Namun, pemerintah tetap membuka kemungkinan penerapan pajak baru secara bertahap apabila kondisi ekonomi masyarakat sudah dinilai lebih sehat.
“Kami tidak akan menerapkan kebijakan pajak yang dapat mengganggu daya beli masyarakat maupun menghambat pertumbuhan ekonomi,” kata Purbaya.
Dalam dokumen KEM-PPKF 2027, pemerintah menargetkan pendapatan negara berada pada kisaran 11,82 hingga 12,40 persen terhadap Produk Domestik Bruto atau PDB.
Belanja negara diproyeksikan mencapai 13,62 hingga 14,80 persen terhadap PDB.
Defisit anggaran diarahkan berada pada level 1,80 hingga 2,40 persen terhadap PDB.
Pemerintah juga memproyeksikan pertumbuhan ekonomi tahun 2027 berada pada kisaran 5,8 hingga 6,5 persen atau lebih tinggi dibanding target APBN 2026 sebesar 5,4 persen.
Inflasi pada 2027 diperkirakan berada pada rentang 1,5 hingga 3,5 persen.
Suku bunga Surat Berharga Negara atau SBN tenor 10 tahun diproyeksikan berada pada kisaran 6,5 hingga 7,3 persen.
Nilai tukar rupiah diperkirakan bergerak pada kisaran Rp16.800 hingga Rp17.500 per dolar Amerika Serikat.
Harga minyak mentah dipatok pada kisaran 70 hingga 95 dolar Amerika Serikat per barel.
Pemerintah menargetkan lifting minyak sebesar 602 ribu hingga 615 ribu barel per hari.
Sementara itu, lifting gas bumi diproyeksikan mencapai 934 ribu hingga 977 ribu barel setara minyak per hari.
Target Kemiskinan dan Pengangguran Turun
Dalam sasaran pembangunan tahun 2027, pemerintah menargetkan tingkat kemiskinan turun menjadi 6,0 hingga 6,5 persen.

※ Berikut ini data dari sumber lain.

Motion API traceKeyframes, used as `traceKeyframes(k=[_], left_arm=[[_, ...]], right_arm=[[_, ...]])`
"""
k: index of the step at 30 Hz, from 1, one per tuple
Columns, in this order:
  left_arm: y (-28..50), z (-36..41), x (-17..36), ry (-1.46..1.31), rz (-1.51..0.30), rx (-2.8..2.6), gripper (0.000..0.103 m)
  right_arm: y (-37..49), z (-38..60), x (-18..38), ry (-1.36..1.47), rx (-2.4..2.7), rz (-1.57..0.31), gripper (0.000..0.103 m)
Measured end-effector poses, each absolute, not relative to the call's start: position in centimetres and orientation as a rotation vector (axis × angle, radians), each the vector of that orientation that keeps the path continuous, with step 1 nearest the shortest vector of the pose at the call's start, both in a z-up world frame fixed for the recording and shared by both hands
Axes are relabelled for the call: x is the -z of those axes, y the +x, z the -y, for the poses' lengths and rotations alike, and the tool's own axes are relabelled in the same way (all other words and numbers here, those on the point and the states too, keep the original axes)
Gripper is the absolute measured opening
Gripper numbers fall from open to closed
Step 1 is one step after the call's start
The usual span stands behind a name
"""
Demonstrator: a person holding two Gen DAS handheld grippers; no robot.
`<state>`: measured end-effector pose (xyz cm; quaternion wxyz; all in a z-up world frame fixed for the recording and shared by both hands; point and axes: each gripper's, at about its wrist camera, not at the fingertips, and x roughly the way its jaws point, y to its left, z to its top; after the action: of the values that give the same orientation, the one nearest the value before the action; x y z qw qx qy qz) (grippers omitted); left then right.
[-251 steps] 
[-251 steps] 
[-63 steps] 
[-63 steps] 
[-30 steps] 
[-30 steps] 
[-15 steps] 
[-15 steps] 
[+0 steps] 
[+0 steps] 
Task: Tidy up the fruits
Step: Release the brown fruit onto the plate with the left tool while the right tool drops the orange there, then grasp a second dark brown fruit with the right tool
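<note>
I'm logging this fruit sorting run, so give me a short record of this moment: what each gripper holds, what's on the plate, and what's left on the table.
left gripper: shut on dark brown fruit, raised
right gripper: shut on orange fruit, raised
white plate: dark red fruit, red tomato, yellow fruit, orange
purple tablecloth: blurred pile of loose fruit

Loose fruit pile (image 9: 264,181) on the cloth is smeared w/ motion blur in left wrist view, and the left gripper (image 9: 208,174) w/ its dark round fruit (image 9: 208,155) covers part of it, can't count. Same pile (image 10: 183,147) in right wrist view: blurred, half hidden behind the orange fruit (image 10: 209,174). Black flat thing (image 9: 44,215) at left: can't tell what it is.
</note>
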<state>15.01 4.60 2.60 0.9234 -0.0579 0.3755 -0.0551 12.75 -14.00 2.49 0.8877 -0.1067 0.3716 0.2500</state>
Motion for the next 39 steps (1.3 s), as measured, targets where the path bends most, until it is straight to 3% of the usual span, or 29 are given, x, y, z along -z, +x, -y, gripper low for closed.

Angka tersebut lebih rendah dibanding target kemiskinan tahun 2026 sebesar 6,5 hingga 7,5 persen.
Tingkat pengangguran terbuka ditargetkan turun menjadi 4,30 hingga 4,87 persen dibanding target 2026 sebesar 4,44 hingga 4,96 persen.

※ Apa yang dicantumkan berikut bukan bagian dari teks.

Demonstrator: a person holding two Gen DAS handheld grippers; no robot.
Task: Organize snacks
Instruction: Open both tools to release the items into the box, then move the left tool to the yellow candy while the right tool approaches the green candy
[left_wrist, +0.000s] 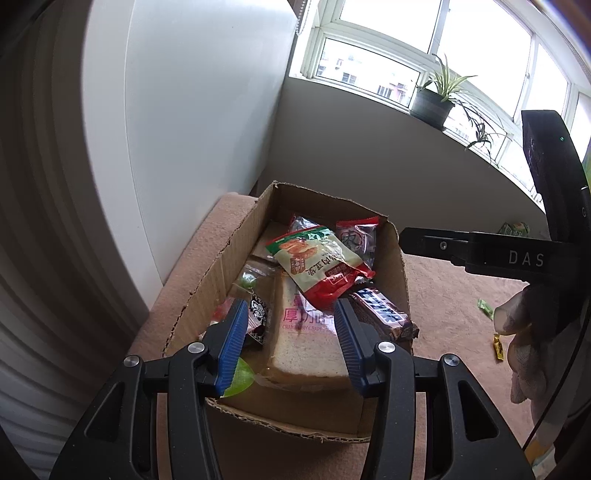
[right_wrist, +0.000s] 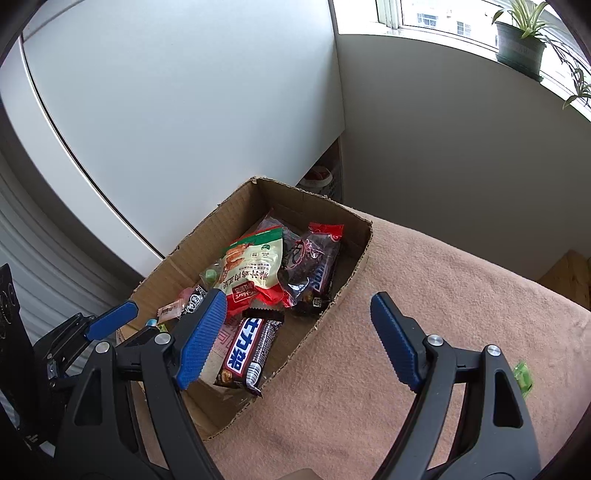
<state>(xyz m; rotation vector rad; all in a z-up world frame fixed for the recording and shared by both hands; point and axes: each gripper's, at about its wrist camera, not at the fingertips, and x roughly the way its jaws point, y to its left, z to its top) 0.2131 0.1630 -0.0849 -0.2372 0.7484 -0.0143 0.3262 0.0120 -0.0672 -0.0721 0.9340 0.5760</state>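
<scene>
An open cardboard box (left_wrist: 207, 288) on a tan blanket holds snacks. On top lies a green-and-red pouch (left_wrist: 317, 266), with a wrapped bread slice (left_wrist: 303, 339) under it and a Snickers bar (left_wrist: 380, 314) and a dark purple pack (left_wrist: 354, 236) beside them. My left gripper (left_wrist: 290, 332) hovers open over the bread and touches nothing. A light green wrapper (left_wrist: 238, 376) lies below its left finger. My right gripper (right_wrist: 299, 341) stands open and empty above the box's right wall (right_wrist: 347, 291) and the Snickers bar (right_wrist: 247, 350).
Loose candies lie on the blanket right of the box: a green one (left_wrist: 485, 308), a yellow one (left_wrist: 498, 345), another green one (right_wrist: 522, 373). A white wall stands close behind the box. Potted plants (left_wrist: 436, 99) sit on the windowsill.
</scene>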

Pemerintah juga menargetkan indeks modal manusia meningkat menjadi 0,575 pada tahun 2027.
Rasio gini diproyeksikan berada pada kisaran 0,362 hingga 0,367.
Indeks kesejahteraan petani ditargetkan meningkat menjadi 0,8038 dari sebelumnya 0,7731.
Selain itu, proporsi penciptaan lapangan kerja formal ditargetkan mencapai 40,81 persen atau lebih tinggi dibanding target tahun 2026 sebesar 35 persen.